Large language models (LLMs) are advanced AI models that utilize deep learning and vast data sets to generate text, translate languages, and create various types of content. These models can be categorized as either proprietary or open source. In this video, Martin Keen provides a brief overview of LLMs, their relation to foundation models, their functioning, and their potential applications in solving business problems.
Proprietary LLMs are owned by specific companies and can only be accessed by customers who have purchased a license. The usage of these LLMs may be restricted by the terms of the license. On the other hand, open source LLMs are freely available to the public, allowing anyone to access, use, modify, and distribute them. “Open source” refers to the fact that the code and architecture of the LLMs are openly accessible, enabling developers and researchers to utilize, improve, and modify the models as needed.
The benefits of open source LLMs include transparency and flexibility. Enterprises that lack in-house machine learning expertise can employ open source LLMs within their own infrastructure, whether in the cloud or on-premises. This grants them full control over their data, ensuring the preservation of sensitive information within their network and reducing the risk of unauthorized access or data leaks. Open source LLMs also provide transparency regarding their functioning, architecture, training data, methodologies, and usage. Enterprises can inspect the code and gain visibility into the algorithms, fostering trust, facilitating audits, and ensuring ethical and legal compliance.
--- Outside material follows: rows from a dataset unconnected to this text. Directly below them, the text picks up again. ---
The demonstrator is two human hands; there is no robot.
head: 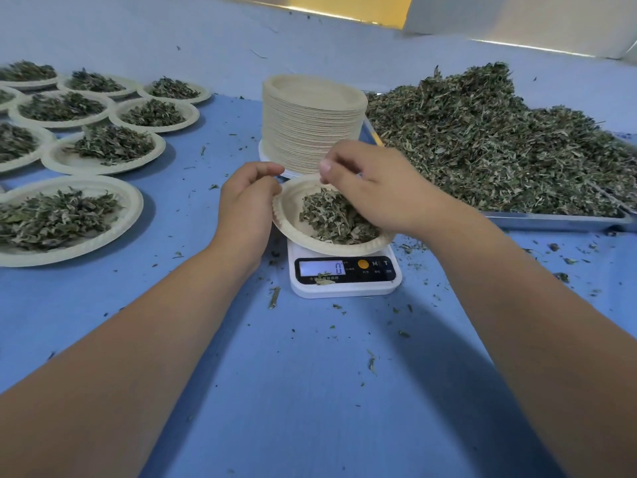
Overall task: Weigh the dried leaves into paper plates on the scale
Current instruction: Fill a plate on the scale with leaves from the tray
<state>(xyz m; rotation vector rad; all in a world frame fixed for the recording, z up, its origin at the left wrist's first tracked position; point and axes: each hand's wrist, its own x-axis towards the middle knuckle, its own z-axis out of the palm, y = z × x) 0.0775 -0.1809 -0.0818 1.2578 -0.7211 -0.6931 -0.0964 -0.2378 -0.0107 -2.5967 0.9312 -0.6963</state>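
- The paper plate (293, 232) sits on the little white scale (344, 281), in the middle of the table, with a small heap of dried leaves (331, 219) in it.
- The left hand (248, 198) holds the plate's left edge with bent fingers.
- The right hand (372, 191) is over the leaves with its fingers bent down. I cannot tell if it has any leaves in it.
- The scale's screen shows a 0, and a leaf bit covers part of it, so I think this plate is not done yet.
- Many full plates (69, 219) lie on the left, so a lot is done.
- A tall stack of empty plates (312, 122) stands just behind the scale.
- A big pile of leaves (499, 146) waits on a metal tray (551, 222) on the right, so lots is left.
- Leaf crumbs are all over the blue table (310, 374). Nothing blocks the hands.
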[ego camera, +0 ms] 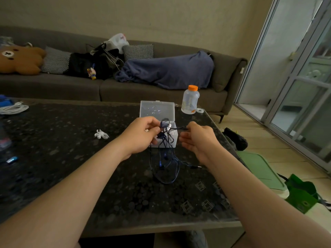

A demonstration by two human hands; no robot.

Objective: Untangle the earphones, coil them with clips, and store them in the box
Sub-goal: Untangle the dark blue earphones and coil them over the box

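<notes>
We are at the untangling step. Left, white clips (101, 134) wait on the table (53, 149). Our left hand (141, 136) pinches the knotted earphones (165, 140) before the open box (157, 111); our right hand (197, 138) pinches one strand, which we judge must be drawn free next.

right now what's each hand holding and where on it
Left hand pinches the tangled top of the earphones; right hand pinches one strand pulled sideways. The rest hangs to the table.

Bare tabletop (71, 167) lies open to my left and near edge, while ahead the open clear box (157, 111), the orange-capped bottle (190, 100) and dangling earphone cords (166, 158) block me.
</notes>
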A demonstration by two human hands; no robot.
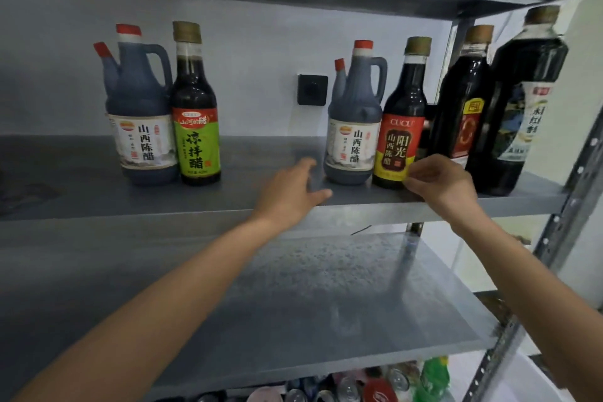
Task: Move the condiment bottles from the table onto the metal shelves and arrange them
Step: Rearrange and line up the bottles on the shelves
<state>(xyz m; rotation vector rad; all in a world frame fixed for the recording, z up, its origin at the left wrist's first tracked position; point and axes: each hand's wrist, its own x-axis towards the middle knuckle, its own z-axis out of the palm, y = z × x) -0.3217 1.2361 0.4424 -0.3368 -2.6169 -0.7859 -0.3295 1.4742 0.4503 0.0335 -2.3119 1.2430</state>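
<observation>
A: What does the writing say?

B: 6 bottles stand on the upper shelf (98,196). At the far left is a red-capped left jug (140,108) with a white label reading 山西陈醋. Touching its right side is the green-label bottle (195,117), which reads 凉拌醋.

A: And the right-hand group?

B: A right jug (354,117) has the same 山西陈醋 label. Beside it is the CUCU bottle (403,127): "CUCU" on red, then 阳光 and 山西陈醋 on a dark panel over yellow. Next is a red-label bottle (463,101) whose print is too small to read. Last is a large dark bottle (525,101); its label is turned away and blurred.

A: Where are the hands?

B: The left hand (290,192) hovers over the shelf's front edge, fingers spread and relaxed, holding nothing. It is just left of the right jug's base; I cannot tell whether it touches. The right hand (440,183) is at the foot of the CUCU bottle, and its curled fingers and thumb pinch the bottle's lower right side.

A: Anything else?

B: A black wall socket (312,89) sits between the 2 groups. A lower shelf (326,303) is beneath, with blurry drink containers (375,385) at the bottom.
</observation>
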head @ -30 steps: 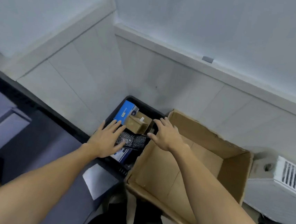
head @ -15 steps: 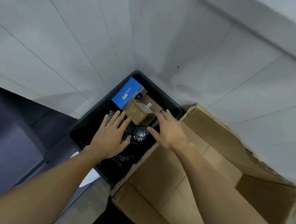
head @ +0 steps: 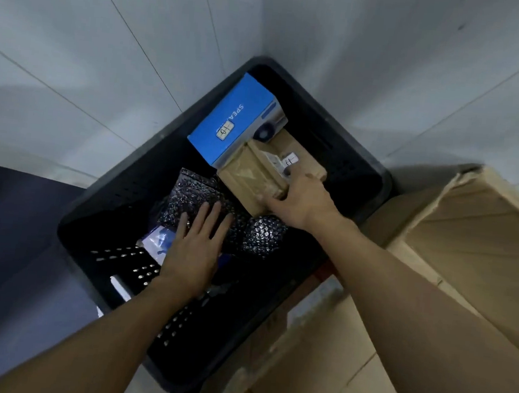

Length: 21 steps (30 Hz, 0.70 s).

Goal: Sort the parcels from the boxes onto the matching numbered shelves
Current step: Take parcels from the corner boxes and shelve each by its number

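Observation:
A black plastic crate (head: 365, 174) stands on the floor and holds several parcels. A blue box (head: 230, 120) leans at its far end, with a small label on its top face. Below it lies a brown cardboard parcel (head: 251, 173) bearing a white label. My right hand (head: 302, 200) grips this brown parcel at its near corner, thumb on the side, fingers over the top. Black bubble-wrap parcels (head: 263, 238) lie in the middle of the crate. My left hand (head: 194, 247) rests flat on them with straight, spread fingers. A white-and-blue packet (head: 155, 243) peeks out beside it.
An open cardboard box (head: 456, 247) stands against the crate's right side. Pale floor tiles surround the crate. A dark grey surface (head: 10, 235) lies to the left.
The view has closed in on the crate. My right hand went forward and took hold of the brown parcel. My left hand slid lower onto the bubble-wrap parcels.

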Each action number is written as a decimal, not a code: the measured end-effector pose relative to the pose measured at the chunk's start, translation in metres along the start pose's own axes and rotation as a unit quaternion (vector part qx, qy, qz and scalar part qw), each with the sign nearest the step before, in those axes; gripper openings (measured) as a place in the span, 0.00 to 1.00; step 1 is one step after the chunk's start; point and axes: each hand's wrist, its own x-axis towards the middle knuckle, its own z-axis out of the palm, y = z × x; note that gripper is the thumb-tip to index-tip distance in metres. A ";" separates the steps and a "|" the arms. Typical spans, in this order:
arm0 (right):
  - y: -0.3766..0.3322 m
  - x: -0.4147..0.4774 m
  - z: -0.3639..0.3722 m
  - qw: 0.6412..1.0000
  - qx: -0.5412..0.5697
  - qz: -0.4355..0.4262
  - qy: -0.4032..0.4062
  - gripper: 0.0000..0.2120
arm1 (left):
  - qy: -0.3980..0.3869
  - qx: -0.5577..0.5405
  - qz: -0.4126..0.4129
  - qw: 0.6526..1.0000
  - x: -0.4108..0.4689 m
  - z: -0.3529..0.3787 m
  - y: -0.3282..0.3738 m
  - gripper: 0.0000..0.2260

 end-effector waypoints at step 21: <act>0.019 0.003 0.028 0.992 0.081 -0.057 0.073 0.53 | 0.106 0.036 0.047 0.993 0.007 0.009 -0.015 0.31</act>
In addition, optimizing open source LLMs leads to reduced latency and improved performance.
Open source LLMs are generally more cost-effective in the long term compared to proprietary LLMs since they do not involve licensing fees. However, operating an LLM still incurs infrastructure costs, whether in the cloud or on-premises, and may require a significant initial investment. Open source LLMs offer added features and allow for community contributions. Enterprises can customize and enhance the LLMs to suit their specific needs, as well as train them on specific data sets. Proprietary LLMs, on the other hand, require collaboration with vendors, consuming valuable time and resources. By utilizing open source LLMs, enterprises can leverage the contributions of the community, engage multiple service providers, and potentially involve internal teams for updates, development, maintenance, and support. This fosters technological innovation and empowers businesses to stay at the forefront of technology while maintaining control over their technology usage and decisions.
Open source LLM models enable a wide range of projects that benefit organizations and their employees. These projects can be developed for internal use or offered as commercial products. Some examples include text generation for writing emails, blog posts, or creative stories, code generation to assist developers in building applications and identifying errors or security flaws, virtual tutoring for personalized learning experiences, content summarization for extracting key information from lengthy articles or research reports, AI-driven chatbots for natural language conversation and answering questions, language translation for accurate and fluent translations across multiple languages, sentiment analysis for analyzing emotional tone in text, and content filtering/moderation to identify and filter out inappropriate or harmful online content.
Various types of organizations, such as IBM, NASA, publishers, journalists, healthcare institutions, and financial industry players, utilize open source LLMs for their specific needs. Open source LLMs offer a wealth of possibilities and are continuously being tracked, ranked, and evaluated through platforms like the Open LLM Leaderboard. Some notable open source LLMs include LLaMa 2, Falcon-40B, Bloom, Vicuna, Alpaca, MPT-7B, MPT-30B, FLAN-T5, StarCoder, RedPajama-INCITE, Cerebras-GPT, and StableLM.
Despite the advantages, it’s important to acknowledge the risks associated with LLMs. These risks include potential “hallucinations” or false information generated by the model, bias in the data used for training, issues regarding consent and data governance, and security vulnerabilities. The understanding of these risks and the implementation of proper education and governance processes are essential for mitigating these concerns and ensuring responsible use of data and AI technologies.